Yemen ex-president, his allies, may face UN sanctions
The United Nations is preparing to impose sanctions on five high-profile Yemenis including the country's former president, Ali Abdullah Saleh, according to Al-Jazeera.
The five, who include Saleh's son Ahmed Ali as well as three leaders of the Shiite rebel Houthi group, were singled out for derailing Yemen's democratic transition which the UN is overseeing.
Saleh, whose 33-year reign ended in 2012 after a popular uprising, has been accused of backing the Houthis, a group he fought for years when in office, to re-establish his influence over the country’s politics.
His son Ahmed Ali, dismissed as head of the Republican Guard by president Hadi in 2012, is Yemen's ambassador to the United Arab Emirates who Yemeni officials have also accused of backing the Houthis in an effort to weaken Yemen's Muslim Brotherhood, al-Islah.

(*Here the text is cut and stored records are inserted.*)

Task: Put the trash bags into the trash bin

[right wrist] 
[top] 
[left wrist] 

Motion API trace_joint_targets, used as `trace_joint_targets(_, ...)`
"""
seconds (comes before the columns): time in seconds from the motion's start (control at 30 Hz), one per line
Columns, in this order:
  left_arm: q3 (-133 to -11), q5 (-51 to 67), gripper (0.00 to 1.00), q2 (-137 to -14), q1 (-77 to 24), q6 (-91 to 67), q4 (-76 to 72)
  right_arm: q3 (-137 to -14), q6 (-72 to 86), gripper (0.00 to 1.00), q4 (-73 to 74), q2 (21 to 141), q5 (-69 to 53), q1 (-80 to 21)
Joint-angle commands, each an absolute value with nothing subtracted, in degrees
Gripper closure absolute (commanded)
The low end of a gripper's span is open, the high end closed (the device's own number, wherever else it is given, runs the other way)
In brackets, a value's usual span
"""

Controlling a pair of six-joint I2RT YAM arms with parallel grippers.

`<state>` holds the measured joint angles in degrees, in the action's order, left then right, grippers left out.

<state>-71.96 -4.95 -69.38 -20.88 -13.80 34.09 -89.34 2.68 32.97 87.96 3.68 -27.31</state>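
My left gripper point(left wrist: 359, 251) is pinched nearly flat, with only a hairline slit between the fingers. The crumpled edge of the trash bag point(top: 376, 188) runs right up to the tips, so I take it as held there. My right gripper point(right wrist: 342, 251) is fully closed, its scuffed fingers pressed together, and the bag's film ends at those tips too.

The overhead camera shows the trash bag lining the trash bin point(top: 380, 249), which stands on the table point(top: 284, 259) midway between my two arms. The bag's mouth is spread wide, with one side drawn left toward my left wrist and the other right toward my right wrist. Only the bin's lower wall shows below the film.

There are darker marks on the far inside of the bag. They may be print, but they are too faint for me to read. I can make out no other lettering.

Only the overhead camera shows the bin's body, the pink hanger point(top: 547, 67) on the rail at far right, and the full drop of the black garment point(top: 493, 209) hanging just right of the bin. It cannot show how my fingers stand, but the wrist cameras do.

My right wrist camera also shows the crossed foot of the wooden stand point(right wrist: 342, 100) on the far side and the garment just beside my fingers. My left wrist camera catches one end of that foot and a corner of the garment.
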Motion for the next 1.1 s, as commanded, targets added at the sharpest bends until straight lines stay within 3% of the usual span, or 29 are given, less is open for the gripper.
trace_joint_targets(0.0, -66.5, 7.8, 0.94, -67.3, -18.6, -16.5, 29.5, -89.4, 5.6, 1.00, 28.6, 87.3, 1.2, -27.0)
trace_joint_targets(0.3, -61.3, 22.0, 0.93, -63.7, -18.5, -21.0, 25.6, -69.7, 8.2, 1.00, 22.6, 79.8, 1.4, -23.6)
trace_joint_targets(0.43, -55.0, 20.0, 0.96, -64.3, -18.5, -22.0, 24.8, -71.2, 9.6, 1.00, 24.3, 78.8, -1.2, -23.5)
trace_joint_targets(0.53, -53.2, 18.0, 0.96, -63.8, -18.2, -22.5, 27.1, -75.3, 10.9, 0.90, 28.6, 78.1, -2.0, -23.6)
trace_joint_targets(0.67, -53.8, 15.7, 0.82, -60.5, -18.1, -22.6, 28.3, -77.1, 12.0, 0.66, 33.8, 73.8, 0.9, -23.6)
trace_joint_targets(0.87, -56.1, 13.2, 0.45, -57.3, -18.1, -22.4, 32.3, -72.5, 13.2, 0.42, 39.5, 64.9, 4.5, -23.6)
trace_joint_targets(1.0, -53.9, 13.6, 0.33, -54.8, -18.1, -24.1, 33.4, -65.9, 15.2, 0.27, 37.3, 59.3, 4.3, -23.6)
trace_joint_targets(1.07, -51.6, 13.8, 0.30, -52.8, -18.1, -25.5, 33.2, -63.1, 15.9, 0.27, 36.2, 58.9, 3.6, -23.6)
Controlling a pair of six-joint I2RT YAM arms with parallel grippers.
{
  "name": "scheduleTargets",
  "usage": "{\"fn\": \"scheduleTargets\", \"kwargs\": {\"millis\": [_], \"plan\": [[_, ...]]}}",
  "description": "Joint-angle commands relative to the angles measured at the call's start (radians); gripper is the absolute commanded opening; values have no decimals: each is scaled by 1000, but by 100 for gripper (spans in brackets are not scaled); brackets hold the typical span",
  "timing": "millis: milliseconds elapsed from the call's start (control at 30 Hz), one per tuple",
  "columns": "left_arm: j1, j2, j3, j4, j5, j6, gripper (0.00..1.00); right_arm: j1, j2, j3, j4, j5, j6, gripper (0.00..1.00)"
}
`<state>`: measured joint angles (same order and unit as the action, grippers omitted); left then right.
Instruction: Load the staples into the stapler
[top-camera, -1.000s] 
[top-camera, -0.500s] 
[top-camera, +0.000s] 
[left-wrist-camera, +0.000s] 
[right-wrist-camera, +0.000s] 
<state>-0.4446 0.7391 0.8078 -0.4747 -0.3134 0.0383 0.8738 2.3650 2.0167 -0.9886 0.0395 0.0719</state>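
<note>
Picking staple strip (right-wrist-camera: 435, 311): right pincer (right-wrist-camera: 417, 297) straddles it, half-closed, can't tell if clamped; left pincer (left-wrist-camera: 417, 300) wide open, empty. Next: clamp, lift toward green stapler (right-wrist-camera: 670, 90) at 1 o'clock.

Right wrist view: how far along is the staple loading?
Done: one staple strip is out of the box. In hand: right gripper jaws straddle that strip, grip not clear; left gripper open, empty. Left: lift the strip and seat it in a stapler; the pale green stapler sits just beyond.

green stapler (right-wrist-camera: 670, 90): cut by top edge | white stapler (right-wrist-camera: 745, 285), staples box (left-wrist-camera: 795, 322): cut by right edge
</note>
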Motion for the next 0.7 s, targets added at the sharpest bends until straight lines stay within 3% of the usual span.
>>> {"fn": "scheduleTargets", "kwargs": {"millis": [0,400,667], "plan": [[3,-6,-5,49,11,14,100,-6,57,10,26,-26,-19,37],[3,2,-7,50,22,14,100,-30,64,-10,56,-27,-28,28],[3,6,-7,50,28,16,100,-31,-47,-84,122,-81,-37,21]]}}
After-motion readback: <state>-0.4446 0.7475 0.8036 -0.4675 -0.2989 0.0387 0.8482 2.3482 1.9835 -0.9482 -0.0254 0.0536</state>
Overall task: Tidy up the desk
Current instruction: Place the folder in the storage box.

Analysts say that imposing sanctions on Ahmed Saleh, would be difficult given his diplomatic immunity.
The three Houthis listed are the group's 32-year-old leader Abdulmalik al-Houthi, his brother Abdulkhaleq al-Houthi and military leader Abu Ali al-Hakem.
Some Yemenis said they were pleased at the prospect of Saleh facing justice while others fear the sanctions may prevent the country moving forward.
"Sanctions should have been imposed on Saleh after he stepped down. Now I fear the sanctions will only destablise things more," Ahmed al-Malsi, an accounting student at Sanaa Univeristy, told Middle East Eye.
Al-Malsi pointed out that many other figures in Yemen are implicated in allegations of corruption and stand accused of disrupting the transition.
"It is right to point the finger at these five, but there are hundreds more who have stolen and sabotaged the transition, they should be punished too," he said.
The Houthis, who now control the capital Sanaa and several other provinces, hail from the northern highlands and are increasingly imposing their authority outside the capital as well as in it.
On the ground in Yemen at least 60 people were killed in Yemen as clashes raged between Houthi fighters and Al-Qaeda militants backed by Sunni tribesmen battling for territory in the strife-hit country, sources said Monday.
The Houthis have been facing fierce resistance from Al-Qaeda fighters and tribesmen as they seek to expand their areas of control after seizing the capital Sanaa and the Red Sea port city of Hudeida.
A suicide bomber killed 15 people on Monday, including children, when he detonated his explosives-laden car near a rebel checkpoint in the town of Rada, south of Sanaa, witnesses and a tribal source said.
The fighting has raised fears of Yemen -- located next to oil kingpin Saudi Arabia and important shipping routes in the Gulf of Aden -- collapsing into a failed state.